Но воспоминаниями здесь прожить не дают, и Снесарев с тоской думает, как неумолимо несёт рок почти обезбоженную страну, и если она хотя бы в чём-то похожа на северные лагеря, добра не ждать. Он уже не удивляется жестоким особенностям лагерного быта, но его мучает, что крестьянство и интеллигенция даже не пытаются постоять за свои права.
Тем более его радуют сильные, смелые и честные люди, которые, слава Богу, не переводятся на русской земле. В его палатку, избыточно наполненную узниками, подселили Вячеслава Дмитриевича Вир-ского из Ельца. Не без гордости помнит, что он, как и Снесарев, выпускник Алексеевского пехотного училища.
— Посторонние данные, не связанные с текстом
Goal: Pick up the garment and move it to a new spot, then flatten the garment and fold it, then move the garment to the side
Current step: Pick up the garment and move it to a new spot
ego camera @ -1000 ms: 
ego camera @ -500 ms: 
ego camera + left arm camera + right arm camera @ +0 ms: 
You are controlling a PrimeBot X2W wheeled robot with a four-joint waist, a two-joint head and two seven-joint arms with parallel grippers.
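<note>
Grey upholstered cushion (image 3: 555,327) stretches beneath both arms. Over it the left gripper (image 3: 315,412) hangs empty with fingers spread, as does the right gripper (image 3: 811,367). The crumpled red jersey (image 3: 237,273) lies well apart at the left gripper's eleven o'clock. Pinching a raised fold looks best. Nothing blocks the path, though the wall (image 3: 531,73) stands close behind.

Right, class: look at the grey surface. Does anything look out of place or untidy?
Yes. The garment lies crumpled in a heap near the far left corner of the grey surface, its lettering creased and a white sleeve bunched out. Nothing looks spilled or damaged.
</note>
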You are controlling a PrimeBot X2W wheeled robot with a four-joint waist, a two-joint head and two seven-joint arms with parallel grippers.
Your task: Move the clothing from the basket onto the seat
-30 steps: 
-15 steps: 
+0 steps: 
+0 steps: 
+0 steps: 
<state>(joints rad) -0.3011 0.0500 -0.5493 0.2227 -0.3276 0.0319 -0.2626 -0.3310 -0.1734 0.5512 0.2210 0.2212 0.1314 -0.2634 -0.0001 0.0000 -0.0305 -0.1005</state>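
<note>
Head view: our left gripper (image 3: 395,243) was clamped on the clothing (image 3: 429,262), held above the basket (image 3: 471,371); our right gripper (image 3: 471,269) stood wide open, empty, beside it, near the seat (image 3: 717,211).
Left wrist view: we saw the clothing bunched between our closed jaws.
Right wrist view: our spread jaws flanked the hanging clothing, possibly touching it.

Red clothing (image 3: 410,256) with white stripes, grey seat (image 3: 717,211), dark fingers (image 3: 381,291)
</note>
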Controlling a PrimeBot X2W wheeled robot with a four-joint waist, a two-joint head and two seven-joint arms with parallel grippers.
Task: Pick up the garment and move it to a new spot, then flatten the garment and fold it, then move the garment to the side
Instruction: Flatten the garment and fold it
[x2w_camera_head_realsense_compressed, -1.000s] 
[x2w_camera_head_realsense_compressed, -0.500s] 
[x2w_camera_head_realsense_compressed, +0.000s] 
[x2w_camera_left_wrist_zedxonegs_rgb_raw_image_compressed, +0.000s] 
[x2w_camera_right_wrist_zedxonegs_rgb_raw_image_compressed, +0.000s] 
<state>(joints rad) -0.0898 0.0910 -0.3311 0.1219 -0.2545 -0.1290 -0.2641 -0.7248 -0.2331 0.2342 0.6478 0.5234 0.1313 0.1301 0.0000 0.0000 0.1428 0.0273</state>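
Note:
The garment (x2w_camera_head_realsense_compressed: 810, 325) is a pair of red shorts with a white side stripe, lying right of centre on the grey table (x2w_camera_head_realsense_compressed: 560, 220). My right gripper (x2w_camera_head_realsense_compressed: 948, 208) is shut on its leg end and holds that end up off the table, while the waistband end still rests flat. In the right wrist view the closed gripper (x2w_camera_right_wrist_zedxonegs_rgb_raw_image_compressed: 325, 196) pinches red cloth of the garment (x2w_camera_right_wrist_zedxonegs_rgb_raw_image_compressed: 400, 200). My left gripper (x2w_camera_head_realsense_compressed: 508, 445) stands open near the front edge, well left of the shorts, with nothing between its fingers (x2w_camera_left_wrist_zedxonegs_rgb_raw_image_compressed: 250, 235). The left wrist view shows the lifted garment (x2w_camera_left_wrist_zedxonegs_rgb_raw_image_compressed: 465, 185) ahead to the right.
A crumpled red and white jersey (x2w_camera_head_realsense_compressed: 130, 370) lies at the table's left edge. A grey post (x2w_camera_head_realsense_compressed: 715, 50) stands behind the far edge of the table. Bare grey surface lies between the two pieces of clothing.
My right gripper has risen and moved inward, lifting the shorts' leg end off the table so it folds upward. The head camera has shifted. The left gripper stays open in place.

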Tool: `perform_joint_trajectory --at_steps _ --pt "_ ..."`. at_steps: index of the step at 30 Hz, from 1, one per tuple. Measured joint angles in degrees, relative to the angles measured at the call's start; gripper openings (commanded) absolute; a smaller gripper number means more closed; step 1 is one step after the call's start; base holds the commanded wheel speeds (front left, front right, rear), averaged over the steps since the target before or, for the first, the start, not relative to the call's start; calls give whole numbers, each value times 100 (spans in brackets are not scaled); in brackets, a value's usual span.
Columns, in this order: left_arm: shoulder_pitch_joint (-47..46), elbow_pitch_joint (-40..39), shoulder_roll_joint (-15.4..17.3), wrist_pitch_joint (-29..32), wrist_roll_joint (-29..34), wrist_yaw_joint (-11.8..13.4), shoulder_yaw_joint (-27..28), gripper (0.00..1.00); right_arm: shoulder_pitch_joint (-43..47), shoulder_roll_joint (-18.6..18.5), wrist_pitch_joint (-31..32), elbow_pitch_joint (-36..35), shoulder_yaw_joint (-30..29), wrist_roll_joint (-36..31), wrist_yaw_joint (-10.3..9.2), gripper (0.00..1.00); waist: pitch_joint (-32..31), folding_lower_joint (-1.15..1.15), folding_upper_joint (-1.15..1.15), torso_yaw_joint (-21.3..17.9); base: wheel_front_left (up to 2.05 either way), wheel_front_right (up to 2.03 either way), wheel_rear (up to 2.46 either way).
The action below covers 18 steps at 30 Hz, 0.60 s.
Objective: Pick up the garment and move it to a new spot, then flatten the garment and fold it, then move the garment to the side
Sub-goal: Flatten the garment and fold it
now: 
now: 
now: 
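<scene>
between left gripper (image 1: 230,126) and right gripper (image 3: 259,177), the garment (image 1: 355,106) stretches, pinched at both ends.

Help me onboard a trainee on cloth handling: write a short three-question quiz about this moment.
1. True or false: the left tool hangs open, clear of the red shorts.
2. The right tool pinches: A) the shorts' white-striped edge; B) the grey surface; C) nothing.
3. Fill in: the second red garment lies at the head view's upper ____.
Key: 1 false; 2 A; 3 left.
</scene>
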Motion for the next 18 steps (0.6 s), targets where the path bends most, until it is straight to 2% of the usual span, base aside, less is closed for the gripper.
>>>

При аресте и следствии безбоязненно изобличал следователей и власть, а на вопрос: «Агитировал ли?», отвечал беззаминочно: «Да». Снесарев сострадательно спросил: «Зачем вы это делали?» — на что бывший воин ответил: «Я рад, что сослан, стыдно как-то было оставаться».
Разумеется, на каждого апостола одиннадцать иуд, на каждое разумное начинание дюжина безрассудных, а каждое тихое пребывание здесь добрых Божиих созданий вытесняется неудельными, наглыми, крикливыми, даже и представительниц прекрасной половины рода человеческого: «До сих пор у нас были тёмные (женщины в тёмном), больше монахини, кулачницы, девотки, тихие, трудолюбивые. Вместе с последними этапами появились иного сорта женщины: короткие в обтяжку юбки, длинные чулки, красивые кофты, обнажённые бюсты, руки и ноги. У них короткие волосы. Они наглы, ругаются и к вечеру пьяны. Это сосланные публичные женщины. Они несут с собою новую обстановку, увлекают мужчин и вообще развращают массу. Обыкновенно женщины не ругаются, а эти превосходят самых ругателей-мужчин».
Позже он побеседует с бывшей монахиней Гликерией Черниковой. Глушей. Она, поставленная на стирку белья, так и останется монахиней. «Грязь отстаёт от неё, омываемая ручьём её прочного миросозерцания. “Мы и там трудились, этим нас не испугаешь, нас также никуда не пускали, нам только церкви не хватает”. Она из строгого монастыря и по сию пору в восторге от его порядков… Теперь к ним прибыли публичные, она говорит о них и с недоумением, и с сожалением, и с негодованием… Как важна религия в смысле государственной прочности и вынесения страданий».
Гнетущее впечатление, усугубленное перед тем украденным у него куском сала, оставляет у Снесарева первомайский день.